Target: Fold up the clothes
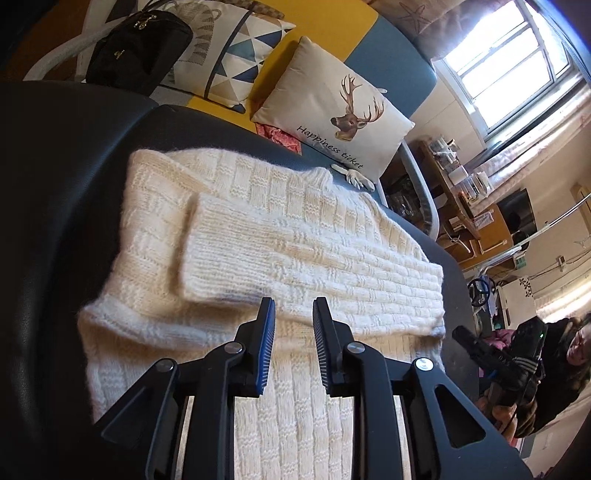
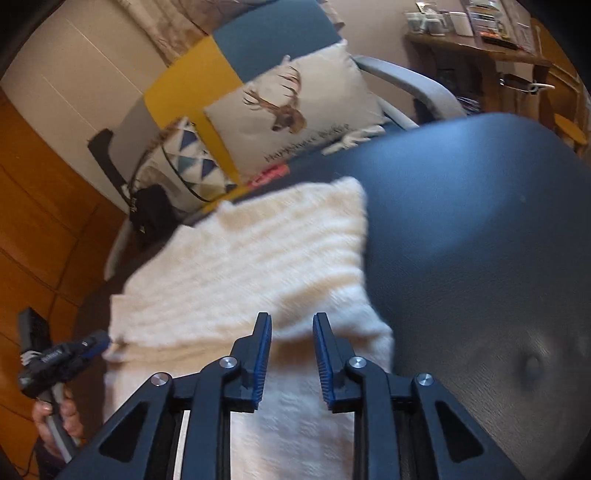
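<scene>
Lying flat on the dark padded counter (image 1: 55, 221) is a cream knitted sweater (image 1: 258, 236), with one sleeve (image 1: 295, 258) folded across its body so that the ribbed cuff ends near the middle of the chest. In the left wrist view the left tool (image 1: 293, 314) hangs just above the lower part of the sweater, its two blue-padded fingers (image 1: 267, 332) spread apart with nothing between them. In the right wrist view the right tool (image 2: 291, 328) is likewise spread and empty, poised over the near edge of the same sweater (image 2: 240, 266), which looks blurred there; the bare dark counter (image 2: 480, 240) fills the right side of that view. Each camera catches the other tool at the edge of its picture: the right tool (image 1: 491, 354) shows at the far right of the left wrist view, and the left tool (image 2: 107, 341) shows at the lower left of the right wrist view, its tip just beside the sweater's edge. Beyond the counter stands a yellow and blue sofa (image 1: 332, 33) carrying a deer cushion (image 1: 332, 114), a triangle-patterned cushion (image 1: 240, 55) and a black bag (image 1: 136, 48). A window (image 1: 517, 62) glows at the upper right.
</scene>
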`<state>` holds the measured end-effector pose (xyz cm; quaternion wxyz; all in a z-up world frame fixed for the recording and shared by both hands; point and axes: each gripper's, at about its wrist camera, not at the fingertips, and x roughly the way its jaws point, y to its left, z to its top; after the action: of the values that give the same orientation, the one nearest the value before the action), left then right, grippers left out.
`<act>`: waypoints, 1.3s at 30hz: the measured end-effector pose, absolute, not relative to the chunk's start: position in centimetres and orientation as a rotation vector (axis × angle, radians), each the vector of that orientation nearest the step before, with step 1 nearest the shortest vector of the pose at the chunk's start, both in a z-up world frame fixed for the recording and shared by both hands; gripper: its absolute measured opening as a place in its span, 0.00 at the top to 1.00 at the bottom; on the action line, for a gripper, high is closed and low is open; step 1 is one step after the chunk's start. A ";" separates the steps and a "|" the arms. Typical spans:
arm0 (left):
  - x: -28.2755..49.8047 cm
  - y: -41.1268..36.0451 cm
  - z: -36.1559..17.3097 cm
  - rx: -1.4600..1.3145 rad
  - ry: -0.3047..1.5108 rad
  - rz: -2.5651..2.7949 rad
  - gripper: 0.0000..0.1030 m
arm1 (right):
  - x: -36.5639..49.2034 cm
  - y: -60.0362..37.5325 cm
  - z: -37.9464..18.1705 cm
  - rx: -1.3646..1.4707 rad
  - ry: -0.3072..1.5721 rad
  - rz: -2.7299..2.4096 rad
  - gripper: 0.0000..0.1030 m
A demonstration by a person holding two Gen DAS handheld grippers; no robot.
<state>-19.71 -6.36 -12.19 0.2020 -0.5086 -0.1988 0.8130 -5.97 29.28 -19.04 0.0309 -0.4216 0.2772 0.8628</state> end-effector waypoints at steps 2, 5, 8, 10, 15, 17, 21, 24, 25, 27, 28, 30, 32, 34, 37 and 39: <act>-20.0 -6.1 -12.4 -1.427 -0.554 2.267 0.78 | -7.9 28.8 -19.2 -1.323 0.791 2.659 0.77; -20.3 -6.2 -13.1 -1.454 -0.554 2.266 0.78 | -9.7 29.0 -21.1 -1.421 0.636 2.501 0.87; -20.4 -6.8 -13.3 -1.461 -0.560 2.268 0.78 | -9.5 30.0 -21.2 -1.402 0.621 2.460 0.91; -20.4 -7.3 -13.0 -1.443 -0.563 2.283 0.78 | -9.1 30.2 -20.1 -1.365 0.617 2.483 0.86; -21.9 -7.0 -11.9 -1.392 -0.535 2.309 0.78 | -13.3 28.5 -17.1 -1.333 0.551 2.624 0.85; -22.9 -6.6 -12.8 -1.446 -0.506 2.314 0.78 | -15.9 28.0 -17.6 -1.371 0.483 2.582 0.85; -23.8 -6.7 -15.1 -1.537 -0.494 2.295 0.78 | -17.7 30.5 -19.6 -1.424 0.428 2.457 0.86; -23.4 -7.2 -13.9 -1.445 -0.531 2.311 0.78 | -17.8 30.7 -18.5 -1.379 0.436 2.500 0.83; -23.4 -7.4 -13.3 -1.404 -0.551 2.316 0.78 | -17.9 30.2 -18.0 -1.375 0.455 2.554 0.83; -23.8 -7.2 -12.3 -1.356 -0.554 2.321 0.78 | -18.5 28.8 -17.5 -1.392 0.472 2.644 0.82; -24.2 -7.0 -12.2 -1.355 -0.551 2.321 0.78 | -19.1 28.1 -17.8 -1.424 0.446 2.653 0.82; -25.2 -6.3 -12.9 -1.425 -0.476 2.338 0.78 | -20.2 26.8 -18.4 -1.488 0.391 2.670 0.82; -26.0 -6.2 -14.0 -1.516 -0.453 2.340 0.78 | -21.1 26.7 -20.2 -1.573 0.271 2.562 0.82; -26.1 -6.9 -14.2 -1.508 -0.528 2.317 0.78 | -21.4 27.3 -20.1 -1.553 0.328 2.572 0.82; -26.6 -6.8 -12.4 -1.410 -0.565 2.314 0.78 | -22.0 27.4 -18.2 -1.478 0.409 2.674 0.82; -27.8 -5.8 -11.4 -1.381 -0.548 2.293 0.78 | -23.3 26.8 -17.6 -1.476 0.377 2.719 0.78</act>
<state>-27.75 -5.75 -11.36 0.2031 -0.4950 -0.1963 0.8217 -23.31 26.84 -17.59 0.0125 -0.4736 0.1209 0.8723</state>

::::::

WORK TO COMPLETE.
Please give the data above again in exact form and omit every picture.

ANSWER TO THE PROBLEM.
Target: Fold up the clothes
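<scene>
Lying flat on the dark padded counter (image 1: 55, 221) is a cream knitted sweater (image 1: 258, 236), with one sleeve (image 1: 295, 258) folded across its body so that the ribbed cuff ends near the middle of the chest. In the left wrist view the left tool (image 1: 293, 314) hangs just above the lower part of the sweater, its two blue-padded fingers (image 1: 267, 332) spread apart with nothing between them. In the right wrist view the right tool (image 2: 291, 328) is likewise spread and empty, poised over the near edge of the same sweater (image 2: 240, 266), which looks blurred there; the bare dark counter (image 2: 480, 240) fills the right side of that view. Each camera catches the other tool at the edge of its picture: the right tool (image 1: 491, 354) shows at the far right of the left wrist view, and the left tool (image 2: 107, 341) shows at the lower left of the right wrist view, its tip just beside the sweater's edge. Beyond the counter stands a yellow and blue sofa (image 1: 332, 33) carrying a deer cushion (image 1: 332, 114), a triangle-patterned cushion (image 1: 240, 55) and a black bag (image 1: 136, 48). A window (image 1: 517, 62) glows at the upper right.
</scene>
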`<state>` holds the measured end-effector pose (xyz cm; quaternion wxyz; all in a z-up world frame fixed for the recording and shared by both hands; point and axes: each gripper's, at about its wrist camera, not at the fingertips, and x roughly the way its jaws point, y to its left, z to its top; after the action: of the values that give the same orientation, the one nearest the value before the action), left then right, grippers left out.
`<act>`: waypoints, 1.3s at 30hz: the measured end-effector pose, absolute, not relative to the chunk's start: position in centimetres and orientation as a rotation vector (axis × angle, radians), each the vector of that orientation nearest the step before, with step 1 nearest the shortest vector of the pose at the chunk's start, both in a z-up world frame fixed for the recording and shared by both hands; gripper: its absolute measured opening as a place in its span, 0.00 at the top to 1.00 at the bottom; on the action line, for a gripper, high is closed and low is open; step 1 is one step after the chunk's start. A ";" separates the steps and a "|" the arms. Typical spans:
arm0 (left):
  - x: -28.2755..49.8047 cm
  - y: -41.1268..36.0451 cm
  - z: -36.1559..17.3097 cm
  - rx: -1.4600..1.3145 rad
  - ry: -0.3047..1.5108 rad
  - rz: -2.5651..2.7949 rad
  - gripper: 0.0000..0.1030 m
arm1 (right):
  - x: -36.5639..49.2034 cm
  - y: -60.0362..37.5325 cm
  - z: -37.9464..18.1705 cm
  - rx: -1.3646..1.4707 rad
  - ry: -0.3072..1.5721 rad
  - rz: -2.7299..2.4096 rad
  - gripper: 0.0000..0.1030 m
A demonstration by a person holding two Gen DAS handheld grippers; no robot.
<state>-19.71 -6.36 -12.19 0.2020 -0.5086 -0.1988 0.8130 -5.97 29.28 -19.04 0.0309 -0.4216 0.2772 0.8628</state> end-effector waypoints at steps 2, 5, 8, 10, 15, 17, 21, 24, 25, 27, 28, 30, 32, 34, 37 and 39: <act>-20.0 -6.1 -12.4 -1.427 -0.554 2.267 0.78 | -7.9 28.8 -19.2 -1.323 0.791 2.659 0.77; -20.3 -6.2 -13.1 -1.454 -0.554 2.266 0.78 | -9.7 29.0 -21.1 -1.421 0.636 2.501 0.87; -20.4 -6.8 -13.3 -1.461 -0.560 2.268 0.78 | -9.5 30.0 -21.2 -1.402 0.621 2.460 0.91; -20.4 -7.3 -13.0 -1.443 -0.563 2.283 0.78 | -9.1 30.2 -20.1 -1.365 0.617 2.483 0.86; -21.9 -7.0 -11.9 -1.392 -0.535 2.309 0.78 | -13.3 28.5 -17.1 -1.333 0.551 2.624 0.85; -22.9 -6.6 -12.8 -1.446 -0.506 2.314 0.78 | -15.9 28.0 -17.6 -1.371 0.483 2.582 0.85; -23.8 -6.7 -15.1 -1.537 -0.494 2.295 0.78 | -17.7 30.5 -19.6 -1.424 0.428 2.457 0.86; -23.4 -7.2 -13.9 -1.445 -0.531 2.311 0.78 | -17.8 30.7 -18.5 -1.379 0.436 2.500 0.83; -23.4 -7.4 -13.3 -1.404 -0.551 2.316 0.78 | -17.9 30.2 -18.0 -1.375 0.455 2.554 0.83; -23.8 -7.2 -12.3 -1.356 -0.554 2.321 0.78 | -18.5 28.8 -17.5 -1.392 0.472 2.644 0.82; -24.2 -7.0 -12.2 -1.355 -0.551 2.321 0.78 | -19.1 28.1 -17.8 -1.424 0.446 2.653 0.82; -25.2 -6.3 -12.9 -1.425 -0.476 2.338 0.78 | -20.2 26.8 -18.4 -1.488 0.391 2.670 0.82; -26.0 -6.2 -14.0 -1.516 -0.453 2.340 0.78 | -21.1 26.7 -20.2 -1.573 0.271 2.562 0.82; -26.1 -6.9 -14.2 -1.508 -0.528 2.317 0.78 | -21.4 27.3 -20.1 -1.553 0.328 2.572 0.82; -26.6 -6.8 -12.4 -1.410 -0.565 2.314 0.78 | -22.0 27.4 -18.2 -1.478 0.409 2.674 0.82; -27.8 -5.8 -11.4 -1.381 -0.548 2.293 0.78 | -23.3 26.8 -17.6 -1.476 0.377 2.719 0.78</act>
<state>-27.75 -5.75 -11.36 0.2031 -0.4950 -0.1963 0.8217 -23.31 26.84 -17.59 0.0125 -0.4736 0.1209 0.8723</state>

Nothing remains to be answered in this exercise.